= Toruates =

Ancient Aquitanian people

The Toruates were a small Aquitanian people of the western Pyrenees in pre-Roman Aquitania. They are known only from the list of Aquitanian peoples in Pliny's Natural History, which places them among the mountain peoples below the Pyrenean pass. Their territory cannot be precisely located.

== Name ==
Pliny names the Toruates only once, in his list of the peoples of Aquitania, among those set below the saltus Pyrenaeus, between the Vellates and the Consoranni. The form Tornates, sometimes given, comes from early printed editions and from no manuscript.

Some earlier studies have proposed to read identify them with the Tarusates, a people whom Caesar records among those subdued in 56 BC but who are absent from Pliny. Paul-Marie Duval rejected the equation. The Tarusates were a lowland people, settled around Aire-sur-l'Adour on the plateau of the Tursan, whereas Pliny's Toruates stand among the obscure mountain peoples of the high Pyrenees. Jean-Pierre Bost lists the localisation of the Toruates among the unresolved problems of Pliny's text.

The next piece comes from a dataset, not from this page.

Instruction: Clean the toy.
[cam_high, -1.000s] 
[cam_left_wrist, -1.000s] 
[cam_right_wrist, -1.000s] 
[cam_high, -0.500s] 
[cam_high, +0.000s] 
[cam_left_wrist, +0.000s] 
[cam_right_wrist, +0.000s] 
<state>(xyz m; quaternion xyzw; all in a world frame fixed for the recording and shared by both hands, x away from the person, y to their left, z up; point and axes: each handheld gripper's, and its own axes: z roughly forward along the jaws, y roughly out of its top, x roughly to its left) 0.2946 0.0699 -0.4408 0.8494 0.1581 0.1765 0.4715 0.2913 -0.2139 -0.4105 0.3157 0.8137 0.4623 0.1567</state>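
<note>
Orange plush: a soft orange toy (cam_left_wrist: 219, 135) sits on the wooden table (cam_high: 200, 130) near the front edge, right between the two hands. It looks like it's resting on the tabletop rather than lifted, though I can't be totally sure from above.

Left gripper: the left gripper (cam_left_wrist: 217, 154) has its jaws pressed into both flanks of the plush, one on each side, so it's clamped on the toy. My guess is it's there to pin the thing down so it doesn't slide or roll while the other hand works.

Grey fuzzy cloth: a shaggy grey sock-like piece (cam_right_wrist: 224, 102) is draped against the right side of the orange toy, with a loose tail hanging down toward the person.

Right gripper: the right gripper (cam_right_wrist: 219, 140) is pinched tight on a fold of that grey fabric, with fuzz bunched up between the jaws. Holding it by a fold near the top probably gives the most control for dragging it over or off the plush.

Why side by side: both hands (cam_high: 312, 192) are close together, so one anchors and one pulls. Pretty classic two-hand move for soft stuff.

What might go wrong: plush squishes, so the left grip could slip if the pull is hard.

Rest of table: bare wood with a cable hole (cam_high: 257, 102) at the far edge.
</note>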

Like the other peoples of this region, the Toruates belonged to the Aquitani, the non-Celtic population between the Garonne and the Pyrenees.

== Geography ==
Pliny sets the Toruates in the belt of the high Pyrenean valleys, the mountainous zone he reaches after the saltus Pyrenaeus. Their position cannot be fixed. Duval treats them as one of the obscure mountain peoples whose seats he could not determine. Bost counts them among the small mountain peoples of what is now the Basque Country, which under the Empire were attached to the civitas of Dax (Aquae Tarbellicae).